SFPD's expensive war on small-time druggies
One of Irwin's clients, a homeless man, was charged with selling narcotics after he scraped out the contents of his pipe to sell 1/1,000th of a gram of crack to an undercover officer for $20. In a rare twist, the case was ultimately settled on a misdemeanor possession of narcotics.
Inspector Robert Doss, who served as the decoy in that case, has earned substantial amounts of overtime while going undercover to buy drugs, according to a court transcript. In 2009 Doss earned $35,488 in combined overtime and "other pay," which includes time spent testifying in court, according to a San Francisco Chronicle database of municipal salaries.

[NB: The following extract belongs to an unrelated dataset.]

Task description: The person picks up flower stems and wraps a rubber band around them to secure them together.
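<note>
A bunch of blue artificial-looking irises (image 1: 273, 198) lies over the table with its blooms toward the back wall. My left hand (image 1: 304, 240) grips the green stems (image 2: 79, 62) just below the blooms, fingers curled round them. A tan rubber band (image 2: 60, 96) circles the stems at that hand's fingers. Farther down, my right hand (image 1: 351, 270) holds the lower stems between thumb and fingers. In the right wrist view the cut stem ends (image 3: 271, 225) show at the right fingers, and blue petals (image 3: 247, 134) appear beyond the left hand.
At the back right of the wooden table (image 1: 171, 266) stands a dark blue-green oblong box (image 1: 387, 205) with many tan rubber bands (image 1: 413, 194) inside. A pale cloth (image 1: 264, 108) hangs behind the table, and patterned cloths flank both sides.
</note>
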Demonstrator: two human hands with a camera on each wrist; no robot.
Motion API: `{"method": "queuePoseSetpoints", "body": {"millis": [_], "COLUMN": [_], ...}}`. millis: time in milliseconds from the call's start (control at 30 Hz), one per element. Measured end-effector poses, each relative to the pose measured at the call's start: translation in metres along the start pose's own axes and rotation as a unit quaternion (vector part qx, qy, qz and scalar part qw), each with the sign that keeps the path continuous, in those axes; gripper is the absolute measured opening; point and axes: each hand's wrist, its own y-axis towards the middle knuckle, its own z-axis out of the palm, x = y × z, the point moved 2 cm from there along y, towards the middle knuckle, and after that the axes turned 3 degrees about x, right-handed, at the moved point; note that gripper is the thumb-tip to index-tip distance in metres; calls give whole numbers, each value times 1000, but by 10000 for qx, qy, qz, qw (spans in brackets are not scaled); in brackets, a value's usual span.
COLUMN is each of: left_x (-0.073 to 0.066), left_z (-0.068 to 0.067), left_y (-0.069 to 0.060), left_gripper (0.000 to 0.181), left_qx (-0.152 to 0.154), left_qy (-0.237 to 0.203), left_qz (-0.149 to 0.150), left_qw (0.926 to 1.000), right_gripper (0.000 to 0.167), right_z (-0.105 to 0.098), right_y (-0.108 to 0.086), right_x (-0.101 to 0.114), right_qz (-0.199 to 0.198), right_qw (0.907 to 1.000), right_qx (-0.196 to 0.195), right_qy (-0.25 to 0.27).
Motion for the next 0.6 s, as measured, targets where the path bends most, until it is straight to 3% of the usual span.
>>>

ON THE STREET, OFF THE STREET
The Tenderloin is frequently targeted for buy-busts, with 65 percent of open cases as of June 13 having taken place in that neighborhood. The Haight ranked second, with nearly 12 percent of cases, and the Mission followed with 10 percent. Shortly after District Attorney George Gascón was sworn into his prior post as police chief in 2009, he announced a concerted effort to clean up the Tenderloin, and Klement maintains he's seen a surge in cases stemming from buy-busts there ever since.
Drug dealing in the Tenderloin often makes the news as a source of frustration to merchants and residents. "You try and explain to the people of San Francisco that it's okay for people to have open-air drug markets right in front of their stores," Suhr said.
Yet Klement maintains that what is essentially a quality-of-life crime should not be treated as a felony. "There's a lot of pressure from people who are invested in businesses [in the Tenderloin] who would love to see that neighborhood become the next Hayes Valley," he said. "But what they don't realize is that people are paying with prison for that agenda."
Once someone has been labeled a drug dealer in the eyes of the law, he said, it becomes more difficult for them to access drug treatment — not to mention get a job, qualify for a student loan, or find housing.
Roberts' case nearly went to trial. If convicted, she could have been sent to prison for a minimum of three and a maximum of 17 years due to extra penalties from prior convictions. On the eve of the trial, however, the case was settled on a possession charge for a year in jail, a rare outcome. Klement was hoping to have her placed in a treatment program.
Asked if she knew of others swept up in undercover operations, Roberts gave a wry chuckle and gestured to the jail corridor behind her, indicating that nearly everyone there had been taken down in similar fashion. Klement noted that the targets of the buy-busts are almost exclusively people of color, saying, "You walk into the holding cell and you think you're in Alabama or Mississippi, not San Francisco."
In an editorial on the subject that he wrote a couple years ago, Klement noted that by contrast, predominantly white middle class people with a fondness for illegal drugs are rarely targeted because they aren't the ones selling drugs on the street. "The hard truth is that the police ignore most of the middle class drug use and dealing occurring out of private homes in every neighborhood or other public venues in the city — bars, nightclubs, concert halls. More drugs are being transported to Burning Man as we speak than will probably be seized during Gascón's entire crackdown."
For Klement, it's just another symptom of a broken system. "A lot of these people are repeat players because we don't have the right interventions at the right time," he said. "We don't understand addiction."